Read the latest Yardi Matrix Nashville Multifamily Market Report.
Growth Endures, As Challenges Linger
Despite market volatility, Nashville’s multifamily market is in a solid position. Rents were up 0.3% on a trailing three-month basis through July. The same rate of improvement was recorded for the U.S., which reached $1,672. Despite a prolonged decline in rents for upscale properties, all asset classes returned to positive movement. The average occupancy rate in stabilized properties decreased 90 basis points year-over-year, to 94.7%, as of June.
The metro added 44,400 jobs in the 12 months ending in May, for a 4.7% increase, 90 basis points higher than the national average.

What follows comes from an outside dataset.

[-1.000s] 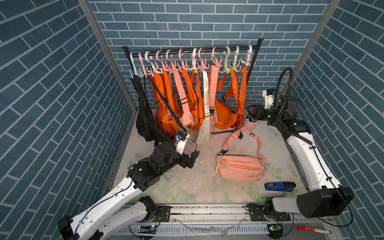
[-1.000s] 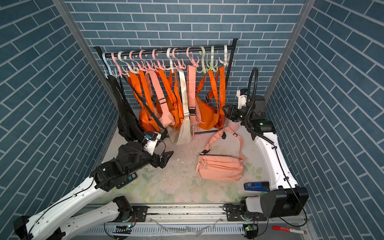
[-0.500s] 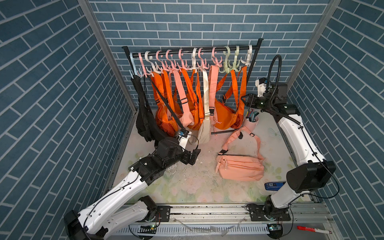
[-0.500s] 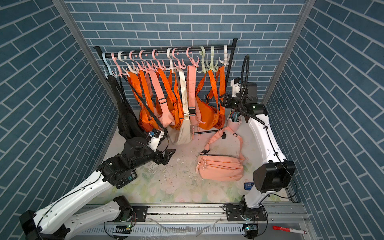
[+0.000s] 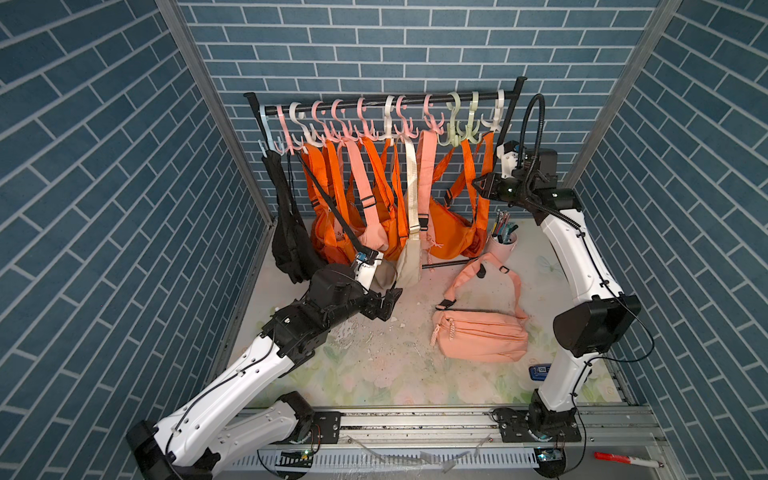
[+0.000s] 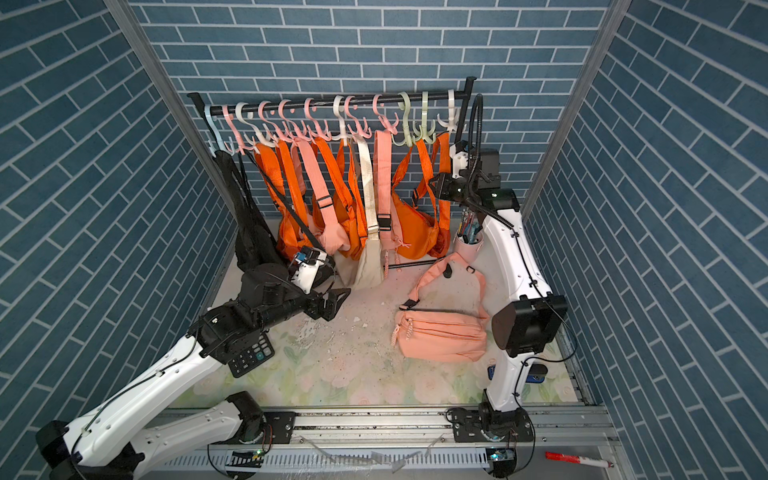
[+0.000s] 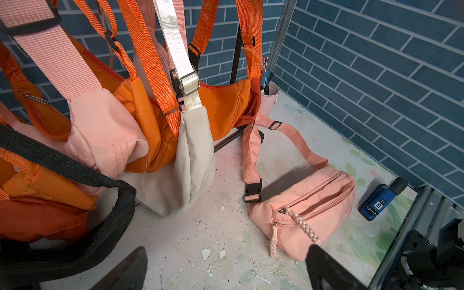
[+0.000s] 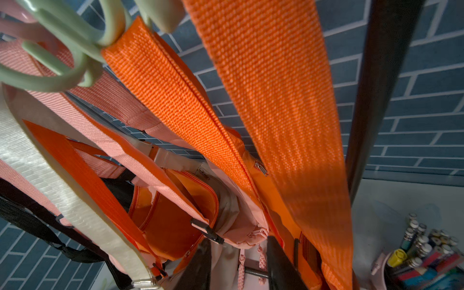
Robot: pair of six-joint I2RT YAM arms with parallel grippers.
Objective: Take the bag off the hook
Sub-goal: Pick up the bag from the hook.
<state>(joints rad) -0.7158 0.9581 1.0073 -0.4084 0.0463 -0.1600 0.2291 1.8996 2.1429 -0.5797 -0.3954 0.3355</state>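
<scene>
A black rail (image 5: 374,104) carries several plastic hooks with orange, pink, cream and black bags. The rightmost orange bag (image 5: 451,239) hangs by orange straps (image 8: 288,113) from pale green hooks (image 5: 457,133) (image 8: 62,50). My right gripper (image 5: 477,188) (image 8: 238,261) is raised beside those straps, below the hooks. Its jaws stand apart with nothing between them, and the nearest strap runs just outside one finger (image 8: 278,261). My left gripper (image 5: 390,301) (image 7: 226,263) hovers wide open and empty over the table, in front of the cream bag (image 7: 190,150). A pink bag (image 5: 482,336) (image 7: 313,208) lies loose on the table.
A pink cup of pens (image 5: 505,241) stands under my right arm, by the rack's black right post (image 8: 376,100). A blue device (image 5: 540,371) lies at the front right and a calculator (image 6: 249,357) under my left arm. A red marker (image 5: 623,460) lies beyond the front rail.
My right arm has risen and swung in to the orange straps at the rack's right end, its jaws narrowing. My left arm has crept slightly toward the hanging bags, still open.
</scene>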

As of June, the unemployment rate clocked in at 3.0%, a 30-basis-point difference compared to the rate registered in the same month last year, according to preliminary data from the Bureau of Labor Statistics. The professional and business sector added 10,900 jobs, the largest addition to the workforce across all sectors. The metro’s employment rates will increase, as EV battery maker Ultium Cells is bringing a $2.5 billion plant to Spring Hill, Tenn., with plans to begin operations later this year.
Developers had 27,696 units under construction as of July. Of the projects underway, 5,109 units broke ground this year, a 26.0% decrease compared to the same period in 2022. Since the beginning of the year, some $498 million in multifamily transactions have traded,indicating a significant slowdown in investment activity. Last year, $2.2 billion traded during the same time frame.